3. When China created property rights for foreigners, China received a wave of outside capital investment which continues to this day. Due to this wave of investment, China has developed into the most successful economic story of the new century. India has been more reticent to accept foreign capital and clings to some of the old socialist policies but they too have grown stunningly fast. Simultaneously, the developed countries' economic growth is slowing.

4. Because the social safety net is limited, residents of these developing and newly-developed countries tend to save more than people in developed countries. So a huge wave of savings has accumulated in the developing world. This is a key thing to remember.

5. At the end of 2006 the world found itself with a group of debtor nations with free spending populations...the developed world, and another group of creditor nations with saving populations...the developing world.

6. In 2007 a world financial crisis has developed around sub-prime debt and many of the world's banking institutions and investment banks are shaky. We believe that this crisis will be solved by a four pronged attack.

New capital investments in the shaky banks by developing country companies (in other words; Chinese, Russian, United Arab Emirates and Saudi Arabian companies among others) may redeploy their savings to invest in western financial institutions to strengthen them. The World's central banks will unleash a wave of liquidity to create confidence in the global banking system. An organization will be funded to purchase illiquid debt and make a market in it so that transactions can be carried out. This may be funded by private or government sources in the U.S., and maybe in Europe. The U.S. Treasury and other governments will buy up low quality debt to guarantee financial institutions against excessive losses. Taxpayers will bear the brunt of the folly of banks. THIS BRINGS US TO TODAY

Two major trends dominate:

Trend 1 Some countries are growing much faster (and will be for the next few years) than others.

Clearly, the fast growing parts of the world: China, India, developing Asia, Latin America, and Eastern Europe will have the majority of the corporate profits and growth in coming years . As a result, most wise investors will focus on these regions. We have been investing in these regions for decades and will continue to focus our investments where the growth is to be found.

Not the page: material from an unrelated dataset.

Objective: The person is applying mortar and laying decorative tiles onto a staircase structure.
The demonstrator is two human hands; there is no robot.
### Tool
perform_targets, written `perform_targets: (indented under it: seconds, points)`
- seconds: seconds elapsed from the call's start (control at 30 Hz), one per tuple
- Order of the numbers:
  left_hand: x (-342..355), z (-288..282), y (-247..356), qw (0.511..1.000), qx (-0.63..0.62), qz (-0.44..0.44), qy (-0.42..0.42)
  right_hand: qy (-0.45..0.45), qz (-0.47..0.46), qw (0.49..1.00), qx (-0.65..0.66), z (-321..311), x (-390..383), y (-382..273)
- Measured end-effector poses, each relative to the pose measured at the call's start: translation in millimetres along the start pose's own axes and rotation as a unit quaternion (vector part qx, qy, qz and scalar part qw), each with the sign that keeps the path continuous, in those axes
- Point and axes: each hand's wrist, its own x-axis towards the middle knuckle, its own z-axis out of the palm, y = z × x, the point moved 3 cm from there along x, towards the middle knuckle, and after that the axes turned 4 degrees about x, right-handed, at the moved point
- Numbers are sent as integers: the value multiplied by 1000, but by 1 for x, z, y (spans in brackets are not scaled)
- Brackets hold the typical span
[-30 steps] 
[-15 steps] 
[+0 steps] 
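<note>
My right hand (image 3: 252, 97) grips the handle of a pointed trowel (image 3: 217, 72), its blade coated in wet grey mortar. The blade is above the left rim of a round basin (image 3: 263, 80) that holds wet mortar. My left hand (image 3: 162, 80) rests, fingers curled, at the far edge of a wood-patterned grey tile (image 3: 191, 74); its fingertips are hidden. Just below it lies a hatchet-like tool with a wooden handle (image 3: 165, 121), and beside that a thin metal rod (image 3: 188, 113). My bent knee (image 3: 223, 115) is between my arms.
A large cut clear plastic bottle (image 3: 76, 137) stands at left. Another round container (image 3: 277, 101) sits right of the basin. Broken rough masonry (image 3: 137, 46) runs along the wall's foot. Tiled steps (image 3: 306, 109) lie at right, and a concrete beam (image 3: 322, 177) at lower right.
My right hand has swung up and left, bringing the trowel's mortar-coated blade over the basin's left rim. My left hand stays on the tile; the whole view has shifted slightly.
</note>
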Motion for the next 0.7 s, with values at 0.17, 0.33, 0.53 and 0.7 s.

Trend 2 We have predicted it for a few months, and it has arrived. The U.S. is in a recession. Europe may also end up in a recession. This will cause a slow down in growth in the emerging world, but their growth will remain positive and will re-accelerate as the U.S. recession winds down.

The banking crisis and recession have left the U.S. dollar in shambles. The U.S. dollar is still sick. Gold and some foreign currencies have been a good alternative to a depreciating dollar.


You would not expect the Fed to be so direct, but the Federal Reserve of Ben Bernanke is proving to be a far cry from the Federal Reserve of Alan Greenspan in terms of transparency and candor. This is especially noticeable in the minutes of the last Fed meeting. Let me explain.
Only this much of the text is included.